───── Dataset entries ─────

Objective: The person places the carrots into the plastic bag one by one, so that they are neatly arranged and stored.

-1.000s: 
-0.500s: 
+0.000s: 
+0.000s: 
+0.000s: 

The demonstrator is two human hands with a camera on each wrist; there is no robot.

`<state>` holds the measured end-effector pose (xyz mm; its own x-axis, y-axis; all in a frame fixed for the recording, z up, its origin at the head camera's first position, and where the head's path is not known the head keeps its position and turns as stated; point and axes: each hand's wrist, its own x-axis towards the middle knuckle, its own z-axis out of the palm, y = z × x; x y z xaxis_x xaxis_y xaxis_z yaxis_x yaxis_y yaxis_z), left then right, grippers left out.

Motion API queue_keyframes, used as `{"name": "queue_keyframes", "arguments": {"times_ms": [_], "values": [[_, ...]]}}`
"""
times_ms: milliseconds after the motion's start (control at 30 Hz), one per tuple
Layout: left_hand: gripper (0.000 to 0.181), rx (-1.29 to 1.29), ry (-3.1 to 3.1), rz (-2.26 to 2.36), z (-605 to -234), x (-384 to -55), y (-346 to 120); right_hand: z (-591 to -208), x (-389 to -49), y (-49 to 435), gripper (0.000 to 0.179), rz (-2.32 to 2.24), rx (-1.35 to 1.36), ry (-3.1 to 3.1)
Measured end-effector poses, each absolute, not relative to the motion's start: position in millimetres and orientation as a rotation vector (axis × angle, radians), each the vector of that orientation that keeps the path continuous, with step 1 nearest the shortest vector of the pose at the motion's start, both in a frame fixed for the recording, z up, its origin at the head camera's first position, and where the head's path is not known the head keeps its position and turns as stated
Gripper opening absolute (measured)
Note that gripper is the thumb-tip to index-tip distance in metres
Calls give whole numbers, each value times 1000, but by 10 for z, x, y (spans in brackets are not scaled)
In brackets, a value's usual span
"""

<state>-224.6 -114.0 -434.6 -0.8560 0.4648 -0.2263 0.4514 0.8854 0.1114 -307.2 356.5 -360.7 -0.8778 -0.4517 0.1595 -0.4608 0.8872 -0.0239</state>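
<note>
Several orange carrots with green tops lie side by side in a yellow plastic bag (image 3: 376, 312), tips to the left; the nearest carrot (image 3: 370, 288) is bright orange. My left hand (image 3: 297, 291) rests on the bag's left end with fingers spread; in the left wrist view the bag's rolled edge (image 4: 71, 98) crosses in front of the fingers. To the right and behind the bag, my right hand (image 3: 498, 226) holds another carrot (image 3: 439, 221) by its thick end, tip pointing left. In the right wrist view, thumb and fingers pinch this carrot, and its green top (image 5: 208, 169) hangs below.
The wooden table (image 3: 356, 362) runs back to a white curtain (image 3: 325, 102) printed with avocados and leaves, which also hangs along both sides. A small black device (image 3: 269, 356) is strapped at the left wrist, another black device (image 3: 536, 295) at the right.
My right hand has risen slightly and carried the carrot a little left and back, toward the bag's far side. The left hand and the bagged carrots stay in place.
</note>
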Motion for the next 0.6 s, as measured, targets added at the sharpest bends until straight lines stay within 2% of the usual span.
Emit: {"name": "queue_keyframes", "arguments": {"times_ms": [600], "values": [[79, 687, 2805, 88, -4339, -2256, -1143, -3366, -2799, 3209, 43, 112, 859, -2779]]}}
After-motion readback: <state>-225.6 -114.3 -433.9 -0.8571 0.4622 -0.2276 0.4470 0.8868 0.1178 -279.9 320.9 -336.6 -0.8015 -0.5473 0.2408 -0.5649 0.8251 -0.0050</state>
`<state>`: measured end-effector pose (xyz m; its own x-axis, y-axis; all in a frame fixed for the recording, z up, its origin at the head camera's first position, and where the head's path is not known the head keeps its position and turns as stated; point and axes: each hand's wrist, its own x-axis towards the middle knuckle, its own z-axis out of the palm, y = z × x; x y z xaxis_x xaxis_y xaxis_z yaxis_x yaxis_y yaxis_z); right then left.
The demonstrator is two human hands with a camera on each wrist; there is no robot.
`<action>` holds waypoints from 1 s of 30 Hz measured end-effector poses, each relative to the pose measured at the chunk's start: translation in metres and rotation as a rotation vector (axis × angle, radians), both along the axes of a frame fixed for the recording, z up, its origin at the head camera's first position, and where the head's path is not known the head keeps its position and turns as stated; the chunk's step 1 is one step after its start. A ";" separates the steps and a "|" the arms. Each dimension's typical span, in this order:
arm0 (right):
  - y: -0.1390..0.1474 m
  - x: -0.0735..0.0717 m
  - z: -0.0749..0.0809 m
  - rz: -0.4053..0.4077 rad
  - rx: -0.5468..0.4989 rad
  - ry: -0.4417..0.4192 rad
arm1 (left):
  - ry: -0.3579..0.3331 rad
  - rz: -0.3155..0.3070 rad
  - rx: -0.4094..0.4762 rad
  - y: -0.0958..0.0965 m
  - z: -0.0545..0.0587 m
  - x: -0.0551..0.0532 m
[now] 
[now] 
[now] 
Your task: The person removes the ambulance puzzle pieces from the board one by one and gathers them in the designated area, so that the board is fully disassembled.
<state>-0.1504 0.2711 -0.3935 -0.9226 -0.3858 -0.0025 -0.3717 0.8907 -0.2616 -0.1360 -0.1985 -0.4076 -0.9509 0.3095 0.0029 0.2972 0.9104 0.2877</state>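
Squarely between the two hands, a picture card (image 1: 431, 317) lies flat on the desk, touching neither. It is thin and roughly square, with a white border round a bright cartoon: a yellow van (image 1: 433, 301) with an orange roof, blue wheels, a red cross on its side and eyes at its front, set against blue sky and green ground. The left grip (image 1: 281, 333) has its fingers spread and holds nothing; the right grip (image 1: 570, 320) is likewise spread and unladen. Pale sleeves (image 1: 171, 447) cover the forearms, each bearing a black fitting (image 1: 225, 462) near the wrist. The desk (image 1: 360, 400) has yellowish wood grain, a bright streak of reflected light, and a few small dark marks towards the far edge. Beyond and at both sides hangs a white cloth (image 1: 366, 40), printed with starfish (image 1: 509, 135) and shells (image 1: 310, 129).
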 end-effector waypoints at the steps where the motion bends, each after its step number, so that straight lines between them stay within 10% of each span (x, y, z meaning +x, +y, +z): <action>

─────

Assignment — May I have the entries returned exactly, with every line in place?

Written response —
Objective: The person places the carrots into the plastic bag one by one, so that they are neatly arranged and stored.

-1.000s: 
-0.500s: 
+0.000s: 
+0.000s: 
+0.000s: 

The demonstrator is two human hands with a camera on each wrist; there is no robot.

`<state>` holds the measured end-effector pose (xyz mm; its own x-axis, y-axis; all in a frame fixed for the recording, z up, its origin at the head camera's first position, and where the head's path is not known the head keeps its position and turns as stated; point and axes: each hand's wrist, its own x-axis towards the middle knuckle, its own z-axis out of the palm, y = z × x; x y z xaxis_x xaxis_y xaxis_z yaxis_x yaxis_y yaxis_z), left then right, grippers left out.

Motion API queue_keyframes, used as `{"name": "queue_keyframes", "arguments": {"times_ms": [_], "values": [[_, ...]]}}`
"""
times_ms: milliseconds after the motion's start (control at 30 Hz), one per tuple
Layout: left_hand: gripper (0.000 to 0.181), rx (-1.29 to 1.29), ry (-3.1 to 3.1), rz (-2.26 to 2.36), z (-605 to -234), x (-384 to -55), y (-346 to 120); right_hand: z (-591 to -208), x (-389 to -49), y (-49 to 435), gripper (0.000 to 0.179), rz (-2.32 to 2.24), rx (-1.35 to 1.36), ry (-3.1 to 3.1)
Measured end-effector poses, each absolute, not relative to the motion's start: position in millimetres and orientation as a rotation vector (axis × angle, radians), each the vector of that orientation that keeps the path continuous, with step 1 nearest the shortest vector of the pose at the motion's start, both in a frame fixed for the recording, z up, its origin at the head camera's first position, and where the head's path is not known the head keeps its position and turns as stated
Gripper opening absolute (measured)
Note that gripper is the thumb-tip to index-tip distance in metres
Calls give whole numbers, each value times 1000, but by 10 for z, x, y (spans in brackets are not scaled)
In brackets, a value's usual span
"""

<state>-224.6 -114.0 -434.6 -0.8560 0.4648 -0.2263 0.4514 0.8854 0.1114 -307.2 356.5 -360.7 -0.8778 -0.4517 0.1595 -0.4608 0.8872 -0.0239</state>
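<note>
Several orange carrots with green tops lie side by side in a yellow plastic bag (image 3: 376, 312), tips to the left; the nearest carrot (image 3: 370, 288) is bright orange. My left hand (image 3: 297, 291) rests on the bag's left end with fingers spread; in the left wrist view the bag's rolled edge (image 4: 71, 98) crosses in front of the fingers. To the right and behind the bag, my right hand (image 3: 498, 226) holds another carrot (image 3: 439, 221) by its thick end, tip pointing left. In the right wrist view, thumb and fingers pinch this carrot, and its green top (image 5: 208, 169) hangs below.
The wooden table (image 3: 356, 362) runs back to a white curtain (image 3: 325, 102) printed with avocados and leaves, which also hangs along both sides. A small black device (image 3: 269, 356) is strapped at the left wrist, another black device (image 3: 536, 295) at the right.
My right hand has risen slightly and carried the carrot a little left and back, toward the bag's far side. The left hand and the bagged carrots stay in place.
</note>
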Motion for the next 0.6 s, as measured, targets added at the sharpest bends until straight lines stay within 2% of the usual span.
Emit: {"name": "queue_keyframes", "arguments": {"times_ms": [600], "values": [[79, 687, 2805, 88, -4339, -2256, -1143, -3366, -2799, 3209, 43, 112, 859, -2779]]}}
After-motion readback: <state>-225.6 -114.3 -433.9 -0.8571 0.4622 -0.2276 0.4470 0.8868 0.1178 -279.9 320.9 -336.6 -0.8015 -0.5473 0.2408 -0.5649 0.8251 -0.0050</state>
`<state>`: measured end-effector pose (xyz m; its own x-axis, y-axis; all in a frame fixed for the recording, z up, its origin at the head camera's first position, and where the head's path is not known the head keeps its position and turns as stated; point and axes: each hand's wrist, its own x-axis towards the middle knuckle, its own z-axis out of the palm, y = z × x; x y z xaxis_x xaxis_y xaxis_z yaxis_x yaxis_y yaxis_z); right then left.
The demonstrator is two human hands with a camera on each wrist; there is no robot.
`<action>` holds waypoints from 1 s of 30 Hz measured end-effector poses, each relative to the pose measured at the chunk's start: translation in metres and rotation as a rotation vector (axis × angle, radians), both along the axes of a frame fixed for the recording, z up, its origin at the head camera's first position, and where the head's path is not known the head keeps its position and turns as stated; the chunk's step 1 is one step after its start. A ";" separates the steps and a "|" the arms. Each dimension's typical span, in this order:
arm0 (right):
  - y: -0.1390..0.1474 m
  - x: -0.0735..0.0717 m
  - z: -0.0749..0.0809 m
  - rz: -0.4053..0.4077 rad
  - rx: -0.5468..0.4989 rad
  - ry: -0.4417..0.4192 rad
arm1 (left):
  - ry: -0.3579..0.3331 rad
  - rz: -0.3155..0.3070 rad
  - rx: -0.4094..0.4762 rad
  - y: -0.0958..0.0965 m
  - z: -0.0545..0.0587 m
  - x: -0.0551..0.0532 m
[now] 
[now] 
[now] 
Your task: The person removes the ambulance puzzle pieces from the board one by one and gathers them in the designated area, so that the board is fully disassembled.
<state>-0.1504 0.2711 -0.3935 -0.9226 -0.3858 -0.0025 -0.3717 0.8907 -0.2616 -0.1360 -0.1985 -0.4076 -0.9509 0.3095 0.0029 0.2972 0.9104 0.2877</state>
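Squarely between the two hands, a picture card (image 1: 431, 317) lies flat on the desk, touching neither. It is thin and roughly square, with a white border round a bright cartoon: a yellow van (image 1: 433, 301) with an orange roof, blue wheels, a red cross on its side and eyes at its front, set against blue sky and green ground. The left grip (image 1: 281, 333) has its fingers spread and holds nothing; the right grip (image 1: 570, 320) is likewise spread and unladen. Pale sleeves (image 1: 171, 447) cover the forearms, each bearing a black fitting (image 1: 225, 462) near the wrist. The desk (image 1: 360, 400) has yellowish wood grain, a bright streak of reflected light, and a few small dark marks towards the far edge. Beyond and at both sides hangs a white cloth (image 1: 366, 40), printed with starfish (image 1: 509, 135) and shells (image 1: 310, 129).
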 end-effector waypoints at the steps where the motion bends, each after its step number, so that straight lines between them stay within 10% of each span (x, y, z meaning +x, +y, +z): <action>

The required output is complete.